* Task prompt *
Within the records below, reproduce without change the lines from the line that has "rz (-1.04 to" through the line that has "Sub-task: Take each", and only those.

* Extracted material *
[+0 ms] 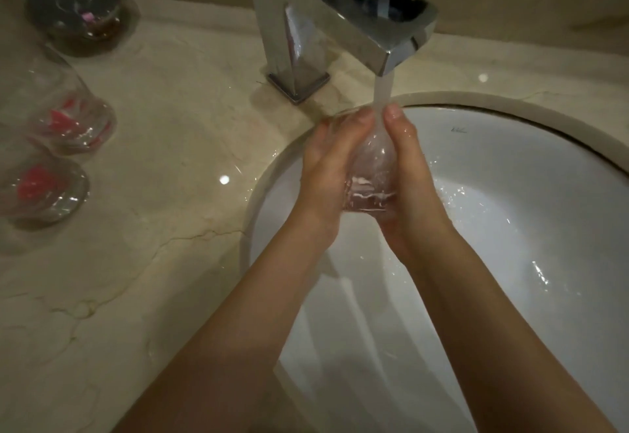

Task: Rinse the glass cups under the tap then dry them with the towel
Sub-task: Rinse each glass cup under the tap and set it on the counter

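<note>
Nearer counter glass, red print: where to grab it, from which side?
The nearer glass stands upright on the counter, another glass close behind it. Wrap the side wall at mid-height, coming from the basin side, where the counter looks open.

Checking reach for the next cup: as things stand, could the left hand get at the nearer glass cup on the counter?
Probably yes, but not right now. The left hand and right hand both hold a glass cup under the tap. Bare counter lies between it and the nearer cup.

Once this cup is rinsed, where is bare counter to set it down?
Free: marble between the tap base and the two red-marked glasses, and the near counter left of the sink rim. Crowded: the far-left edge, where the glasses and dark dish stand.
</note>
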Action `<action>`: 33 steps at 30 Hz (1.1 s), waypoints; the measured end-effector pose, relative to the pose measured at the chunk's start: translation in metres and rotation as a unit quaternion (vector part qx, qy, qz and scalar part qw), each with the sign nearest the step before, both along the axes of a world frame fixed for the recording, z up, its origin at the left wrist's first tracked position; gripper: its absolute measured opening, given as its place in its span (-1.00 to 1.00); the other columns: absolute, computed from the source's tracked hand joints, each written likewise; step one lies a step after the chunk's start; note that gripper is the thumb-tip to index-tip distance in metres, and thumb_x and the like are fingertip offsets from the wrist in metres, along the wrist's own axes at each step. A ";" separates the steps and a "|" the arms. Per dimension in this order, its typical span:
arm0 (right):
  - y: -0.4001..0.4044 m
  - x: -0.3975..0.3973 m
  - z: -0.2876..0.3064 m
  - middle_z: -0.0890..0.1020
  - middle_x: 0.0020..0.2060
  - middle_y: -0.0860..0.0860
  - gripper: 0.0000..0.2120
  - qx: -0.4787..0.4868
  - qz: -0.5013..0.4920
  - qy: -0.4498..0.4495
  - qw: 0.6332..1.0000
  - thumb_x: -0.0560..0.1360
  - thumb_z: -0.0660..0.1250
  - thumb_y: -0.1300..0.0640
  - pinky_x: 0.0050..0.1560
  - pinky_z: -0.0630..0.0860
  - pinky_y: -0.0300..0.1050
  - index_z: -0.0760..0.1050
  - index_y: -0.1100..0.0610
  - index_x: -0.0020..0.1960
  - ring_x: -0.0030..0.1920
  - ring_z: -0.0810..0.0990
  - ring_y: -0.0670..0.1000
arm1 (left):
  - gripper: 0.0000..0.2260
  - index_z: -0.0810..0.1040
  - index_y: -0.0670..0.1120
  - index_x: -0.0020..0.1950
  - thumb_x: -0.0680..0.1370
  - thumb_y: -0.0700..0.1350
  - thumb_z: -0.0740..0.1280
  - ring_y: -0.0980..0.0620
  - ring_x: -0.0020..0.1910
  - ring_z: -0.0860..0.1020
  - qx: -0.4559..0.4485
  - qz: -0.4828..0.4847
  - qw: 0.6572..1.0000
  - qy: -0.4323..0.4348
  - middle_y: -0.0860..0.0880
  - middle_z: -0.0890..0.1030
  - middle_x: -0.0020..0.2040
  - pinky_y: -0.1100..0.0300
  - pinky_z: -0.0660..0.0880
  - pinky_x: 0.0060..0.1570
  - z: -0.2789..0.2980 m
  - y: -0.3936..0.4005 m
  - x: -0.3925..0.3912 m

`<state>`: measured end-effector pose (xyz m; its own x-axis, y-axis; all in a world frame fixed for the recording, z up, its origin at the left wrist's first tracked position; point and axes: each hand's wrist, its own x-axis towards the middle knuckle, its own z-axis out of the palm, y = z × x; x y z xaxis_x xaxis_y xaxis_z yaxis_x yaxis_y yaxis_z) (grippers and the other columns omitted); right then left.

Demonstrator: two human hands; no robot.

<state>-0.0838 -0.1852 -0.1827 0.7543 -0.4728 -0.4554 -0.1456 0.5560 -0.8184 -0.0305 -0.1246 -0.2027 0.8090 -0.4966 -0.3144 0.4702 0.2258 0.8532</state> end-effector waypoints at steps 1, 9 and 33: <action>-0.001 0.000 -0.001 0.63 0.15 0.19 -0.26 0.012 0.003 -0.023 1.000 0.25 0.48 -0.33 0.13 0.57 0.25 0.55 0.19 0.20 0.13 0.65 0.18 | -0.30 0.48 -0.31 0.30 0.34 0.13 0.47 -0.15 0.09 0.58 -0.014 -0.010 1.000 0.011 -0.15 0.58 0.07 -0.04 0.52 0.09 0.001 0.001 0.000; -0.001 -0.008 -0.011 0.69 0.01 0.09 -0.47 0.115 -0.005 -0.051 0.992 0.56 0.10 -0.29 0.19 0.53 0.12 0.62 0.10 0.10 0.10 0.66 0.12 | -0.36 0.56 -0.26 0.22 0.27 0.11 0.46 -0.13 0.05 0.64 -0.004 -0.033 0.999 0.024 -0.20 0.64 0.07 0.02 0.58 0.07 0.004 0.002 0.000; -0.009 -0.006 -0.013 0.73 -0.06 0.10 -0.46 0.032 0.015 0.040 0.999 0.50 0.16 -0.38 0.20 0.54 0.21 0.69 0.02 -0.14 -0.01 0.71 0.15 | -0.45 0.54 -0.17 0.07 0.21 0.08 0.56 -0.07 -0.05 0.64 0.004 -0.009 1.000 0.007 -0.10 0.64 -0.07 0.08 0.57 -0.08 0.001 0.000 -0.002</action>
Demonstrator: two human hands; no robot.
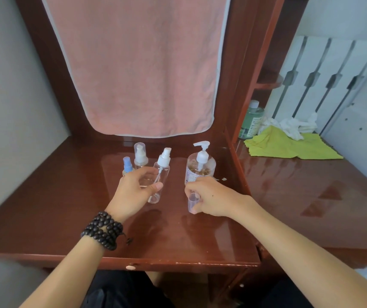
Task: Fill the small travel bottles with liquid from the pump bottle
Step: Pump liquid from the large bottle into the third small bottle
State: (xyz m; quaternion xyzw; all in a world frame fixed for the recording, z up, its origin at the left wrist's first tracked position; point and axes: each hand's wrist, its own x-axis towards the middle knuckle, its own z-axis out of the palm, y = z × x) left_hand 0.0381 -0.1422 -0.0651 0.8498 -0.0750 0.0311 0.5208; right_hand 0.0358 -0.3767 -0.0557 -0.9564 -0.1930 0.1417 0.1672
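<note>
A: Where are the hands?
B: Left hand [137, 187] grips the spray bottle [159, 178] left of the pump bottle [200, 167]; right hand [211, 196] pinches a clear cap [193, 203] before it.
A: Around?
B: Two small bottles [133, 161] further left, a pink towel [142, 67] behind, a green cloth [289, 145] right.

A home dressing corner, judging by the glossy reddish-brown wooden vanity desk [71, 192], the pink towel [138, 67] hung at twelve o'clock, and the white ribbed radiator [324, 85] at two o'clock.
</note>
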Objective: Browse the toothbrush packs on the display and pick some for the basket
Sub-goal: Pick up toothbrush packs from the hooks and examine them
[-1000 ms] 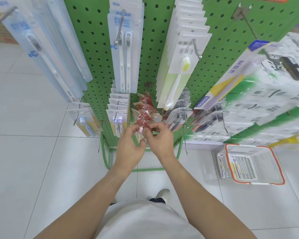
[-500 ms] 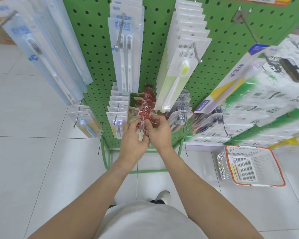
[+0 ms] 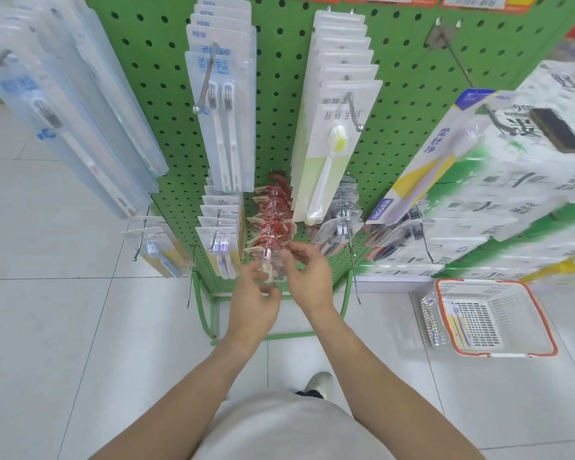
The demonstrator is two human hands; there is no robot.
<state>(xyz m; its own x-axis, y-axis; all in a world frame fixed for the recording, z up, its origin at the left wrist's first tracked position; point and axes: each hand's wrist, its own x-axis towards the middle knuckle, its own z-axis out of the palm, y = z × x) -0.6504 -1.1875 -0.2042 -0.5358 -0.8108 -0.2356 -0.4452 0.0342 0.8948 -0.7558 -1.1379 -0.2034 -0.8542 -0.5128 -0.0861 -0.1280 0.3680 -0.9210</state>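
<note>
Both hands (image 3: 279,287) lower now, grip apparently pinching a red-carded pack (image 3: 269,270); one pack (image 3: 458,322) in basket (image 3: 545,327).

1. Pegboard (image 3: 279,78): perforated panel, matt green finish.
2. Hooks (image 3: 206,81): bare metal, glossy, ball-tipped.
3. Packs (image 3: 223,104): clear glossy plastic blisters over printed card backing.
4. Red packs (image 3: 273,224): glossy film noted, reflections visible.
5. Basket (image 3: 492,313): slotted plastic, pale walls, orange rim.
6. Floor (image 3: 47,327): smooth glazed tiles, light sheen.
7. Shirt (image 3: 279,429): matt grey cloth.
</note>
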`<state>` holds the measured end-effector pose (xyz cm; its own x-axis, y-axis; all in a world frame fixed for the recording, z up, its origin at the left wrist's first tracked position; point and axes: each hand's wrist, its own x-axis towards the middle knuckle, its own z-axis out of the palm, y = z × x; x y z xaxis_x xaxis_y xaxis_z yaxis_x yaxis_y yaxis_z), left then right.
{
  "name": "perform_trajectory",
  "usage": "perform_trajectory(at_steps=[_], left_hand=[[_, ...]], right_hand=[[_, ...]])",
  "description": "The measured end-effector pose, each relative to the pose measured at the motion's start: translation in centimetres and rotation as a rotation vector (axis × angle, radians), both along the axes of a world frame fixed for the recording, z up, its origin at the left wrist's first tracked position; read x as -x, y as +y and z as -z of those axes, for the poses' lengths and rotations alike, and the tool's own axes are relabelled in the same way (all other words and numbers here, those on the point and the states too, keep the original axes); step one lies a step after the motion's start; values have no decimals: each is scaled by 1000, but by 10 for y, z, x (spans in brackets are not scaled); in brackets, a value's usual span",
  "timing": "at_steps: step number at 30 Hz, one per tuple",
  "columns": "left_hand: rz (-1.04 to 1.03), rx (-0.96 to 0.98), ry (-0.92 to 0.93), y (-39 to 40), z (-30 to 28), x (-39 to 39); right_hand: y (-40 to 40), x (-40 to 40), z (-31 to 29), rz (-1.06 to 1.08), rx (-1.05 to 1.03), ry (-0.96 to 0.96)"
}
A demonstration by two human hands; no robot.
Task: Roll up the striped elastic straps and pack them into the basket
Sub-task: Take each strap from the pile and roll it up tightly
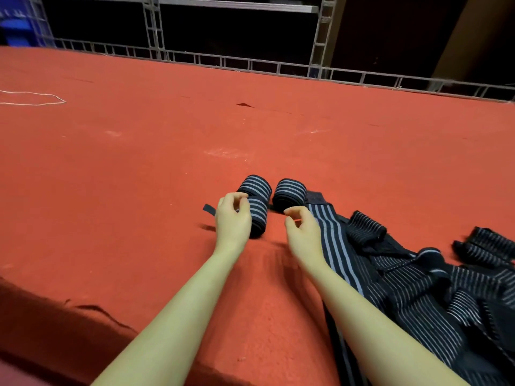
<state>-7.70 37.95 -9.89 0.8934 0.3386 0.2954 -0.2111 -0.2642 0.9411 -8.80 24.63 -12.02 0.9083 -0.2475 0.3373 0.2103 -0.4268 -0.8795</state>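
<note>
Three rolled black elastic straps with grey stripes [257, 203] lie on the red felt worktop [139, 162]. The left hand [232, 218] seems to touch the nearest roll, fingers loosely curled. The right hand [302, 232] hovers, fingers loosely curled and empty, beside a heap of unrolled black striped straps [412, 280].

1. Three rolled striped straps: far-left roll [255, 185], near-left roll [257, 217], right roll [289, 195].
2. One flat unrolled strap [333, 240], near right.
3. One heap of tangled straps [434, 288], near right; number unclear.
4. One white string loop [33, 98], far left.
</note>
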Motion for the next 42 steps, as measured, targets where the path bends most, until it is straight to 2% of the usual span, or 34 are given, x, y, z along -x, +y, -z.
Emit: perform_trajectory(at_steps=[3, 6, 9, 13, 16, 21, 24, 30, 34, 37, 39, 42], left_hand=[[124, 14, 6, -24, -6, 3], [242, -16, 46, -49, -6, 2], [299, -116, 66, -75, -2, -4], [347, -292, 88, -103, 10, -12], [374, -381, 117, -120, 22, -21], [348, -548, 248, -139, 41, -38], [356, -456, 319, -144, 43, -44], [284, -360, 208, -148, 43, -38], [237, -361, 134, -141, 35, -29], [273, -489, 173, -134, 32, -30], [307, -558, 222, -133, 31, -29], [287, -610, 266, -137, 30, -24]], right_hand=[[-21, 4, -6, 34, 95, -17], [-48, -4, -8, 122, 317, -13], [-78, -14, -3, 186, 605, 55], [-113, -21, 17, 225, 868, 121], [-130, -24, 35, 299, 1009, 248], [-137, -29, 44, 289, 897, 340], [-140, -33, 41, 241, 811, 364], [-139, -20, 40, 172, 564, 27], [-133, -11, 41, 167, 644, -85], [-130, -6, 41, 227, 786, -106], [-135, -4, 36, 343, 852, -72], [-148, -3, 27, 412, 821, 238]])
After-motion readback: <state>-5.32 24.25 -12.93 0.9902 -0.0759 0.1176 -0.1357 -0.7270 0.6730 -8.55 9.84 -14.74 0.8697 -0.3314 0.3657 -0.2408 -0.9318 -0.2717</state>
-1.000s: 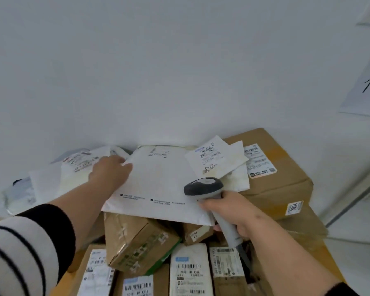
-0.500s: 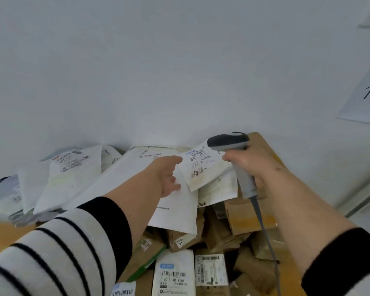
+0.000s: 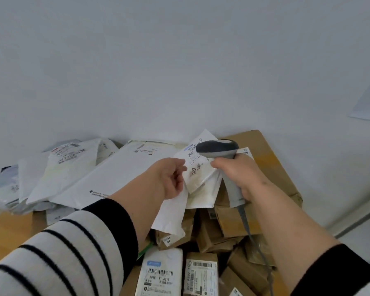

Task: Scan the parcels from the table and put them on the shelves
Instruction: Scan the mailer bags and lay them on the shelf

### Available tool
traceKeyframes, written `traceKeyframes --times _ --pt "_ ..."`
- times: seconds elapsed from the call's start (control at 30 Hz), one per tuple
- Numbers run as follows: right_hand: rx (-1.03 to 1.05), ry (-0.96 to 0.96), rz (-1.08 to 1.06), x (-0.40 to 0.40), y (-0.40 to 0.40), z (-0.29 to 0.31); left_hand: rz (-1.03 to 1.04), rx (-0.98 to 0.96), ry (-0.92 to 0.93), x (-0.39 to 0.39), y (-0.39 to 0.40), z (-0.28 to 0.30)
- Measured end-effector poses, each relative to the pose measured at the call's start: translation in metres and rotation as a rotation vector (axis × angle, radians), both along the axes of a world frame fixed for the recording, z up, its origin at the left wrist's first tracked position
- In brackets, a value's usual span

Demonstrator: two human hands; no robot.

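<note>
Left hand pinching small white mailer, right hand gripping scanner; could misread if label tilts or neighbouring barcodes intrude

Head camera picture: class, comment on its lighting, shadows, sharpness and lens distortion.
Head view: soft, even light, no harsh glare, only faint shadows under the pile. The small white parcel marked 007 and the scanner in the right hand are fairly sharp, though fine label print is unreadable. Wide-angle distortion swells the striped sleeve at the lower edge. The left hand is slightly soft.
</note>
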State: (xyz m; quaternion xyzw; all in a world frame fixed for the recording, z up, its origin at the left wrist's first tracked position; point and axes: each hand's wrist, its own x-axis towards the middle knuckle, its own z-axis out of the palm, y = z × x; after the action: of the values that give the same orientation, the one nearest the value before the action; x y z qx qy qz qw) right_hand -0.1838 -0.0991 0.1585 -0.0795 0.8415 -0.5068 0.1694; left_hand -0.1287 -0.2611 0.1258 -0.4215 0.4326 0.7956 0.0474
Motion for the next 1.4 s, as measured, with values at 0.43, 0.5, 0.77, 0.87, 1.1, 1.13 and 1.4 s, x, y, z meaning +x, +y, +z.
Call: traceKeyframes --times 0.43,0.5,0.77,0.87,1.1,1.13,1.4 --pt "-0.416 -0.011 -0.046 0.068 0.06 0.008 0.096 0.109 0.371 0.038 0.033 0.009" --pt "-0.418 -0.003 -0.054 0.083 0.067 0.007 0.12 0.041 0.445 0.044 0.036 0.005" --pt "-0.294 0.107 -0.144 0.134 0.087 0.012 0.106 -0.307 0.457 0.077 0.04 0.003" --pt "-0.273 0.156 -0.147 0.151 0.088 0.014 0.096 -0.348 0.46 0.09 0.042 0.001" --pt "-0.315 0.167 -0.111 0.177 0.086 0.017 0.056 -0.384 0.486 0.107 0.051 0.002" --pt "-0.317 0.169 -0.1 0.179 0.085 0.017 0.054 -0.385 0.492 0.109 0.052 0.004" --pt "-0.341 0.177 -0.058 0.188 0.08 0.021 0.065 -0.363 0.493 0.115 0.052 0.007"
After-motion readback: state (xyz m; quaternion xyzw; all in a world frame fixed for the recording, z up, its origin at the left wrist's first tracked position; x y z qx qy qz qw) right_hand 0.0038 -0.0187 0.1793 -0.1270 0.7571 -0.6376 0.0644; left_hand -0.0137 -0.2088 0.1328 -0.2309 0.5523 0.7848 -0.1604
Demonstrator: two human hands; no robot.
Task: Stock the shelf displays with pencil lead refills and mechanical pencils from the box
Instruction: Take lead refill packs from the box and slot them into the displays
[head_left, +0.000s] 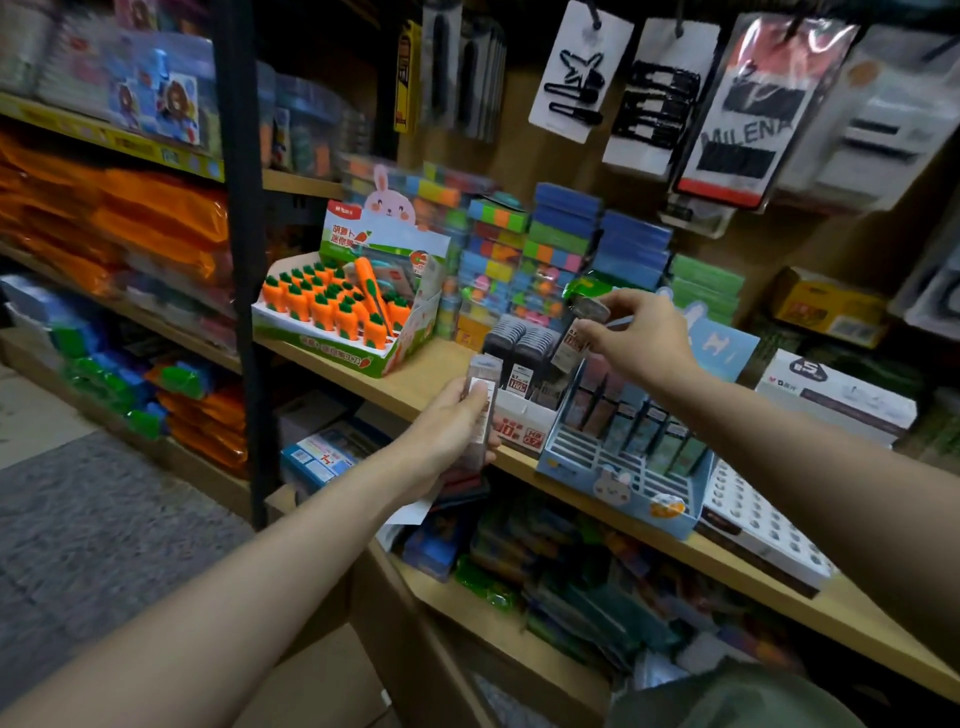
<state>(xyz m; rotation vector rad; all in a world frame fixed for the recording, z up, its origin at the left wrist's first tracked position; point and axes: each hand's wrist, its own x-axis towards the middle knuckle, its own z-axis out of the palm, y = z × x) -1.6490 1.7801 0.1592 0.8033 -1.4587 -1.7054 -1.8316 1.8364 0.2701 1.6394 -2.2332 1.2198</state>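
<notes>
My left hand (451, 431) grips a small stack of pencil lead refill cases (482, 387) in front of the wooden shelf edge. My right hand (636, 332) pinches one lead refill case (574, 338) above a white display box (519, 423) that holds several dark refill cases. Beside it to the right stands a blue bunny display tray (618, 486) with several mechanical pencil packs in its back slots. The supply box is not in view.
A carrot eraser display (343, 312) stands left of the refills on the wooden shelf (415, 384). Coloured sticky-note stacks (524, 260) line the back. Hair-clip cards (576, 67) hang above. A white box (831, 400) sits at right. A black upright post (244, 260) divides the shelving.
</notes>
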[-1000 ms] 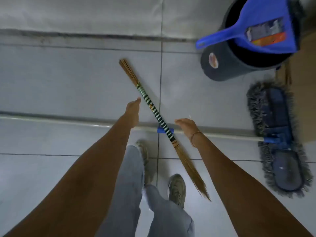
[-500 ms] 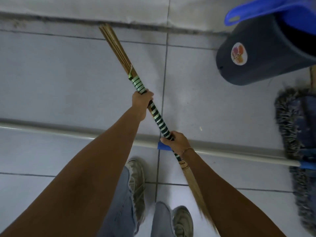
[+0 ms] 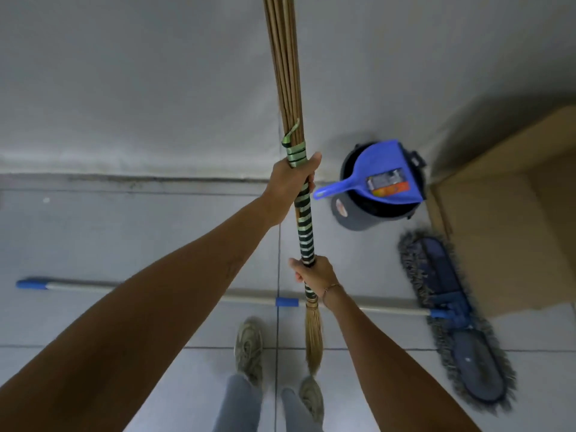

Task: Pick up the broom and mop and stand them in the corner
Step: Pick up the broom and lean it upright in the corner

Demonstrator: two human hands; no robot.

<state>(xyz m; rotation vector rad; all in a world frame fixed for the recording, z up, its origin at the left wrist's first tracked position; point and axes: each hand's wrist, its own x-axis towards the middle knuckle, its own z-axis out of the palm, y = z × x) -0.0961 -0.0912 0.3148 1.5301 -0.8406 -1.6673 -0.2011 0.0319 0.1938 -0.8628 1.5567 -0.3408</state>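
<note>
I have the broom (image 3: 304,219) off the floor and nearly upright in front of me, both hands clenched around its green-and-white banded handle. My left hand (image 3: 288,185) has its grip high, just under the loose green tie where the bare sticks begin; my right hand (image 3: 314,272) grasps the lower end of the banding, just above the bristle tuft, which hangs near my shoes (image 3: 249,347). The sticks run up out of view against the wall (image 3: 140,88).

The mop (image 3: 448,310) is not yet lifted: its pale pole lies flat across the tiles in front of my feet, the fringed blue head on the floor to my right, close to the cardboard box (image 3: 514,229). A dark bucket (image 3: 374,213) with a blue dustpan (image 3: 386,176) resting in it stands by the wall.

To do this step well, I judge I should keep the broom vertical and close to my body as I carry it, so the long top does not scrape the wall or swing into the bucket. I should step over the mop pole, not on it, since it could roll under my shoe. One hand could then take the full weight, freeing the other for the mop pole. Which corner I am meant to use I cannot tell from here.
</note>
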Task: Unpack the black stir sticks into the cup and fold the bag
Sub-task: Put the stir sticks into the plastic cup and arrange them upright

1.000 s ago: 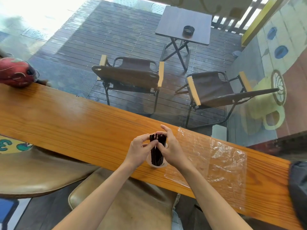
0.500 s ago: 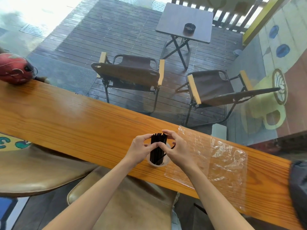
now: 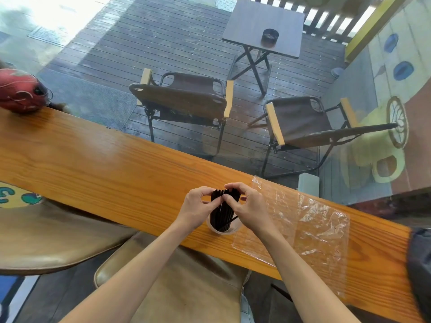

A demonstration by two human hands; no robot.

* Task solution *
  "columns": "left_hand: rz (-1.04 to 1.03), rx (-0.96 to 0.98), ry (-0.92 to 0.93), y (-39 to 40), z (-30 to 28), x (-39 to 39); right_hand: y (-40 to 40), x (-40 to 40), z (-31 to 29), rz (-1.06 to 1.08), rx (-1.05 to 1.03), ry (-0.96 to 0.96)"
}
A demonstration by two human hands; no robot.
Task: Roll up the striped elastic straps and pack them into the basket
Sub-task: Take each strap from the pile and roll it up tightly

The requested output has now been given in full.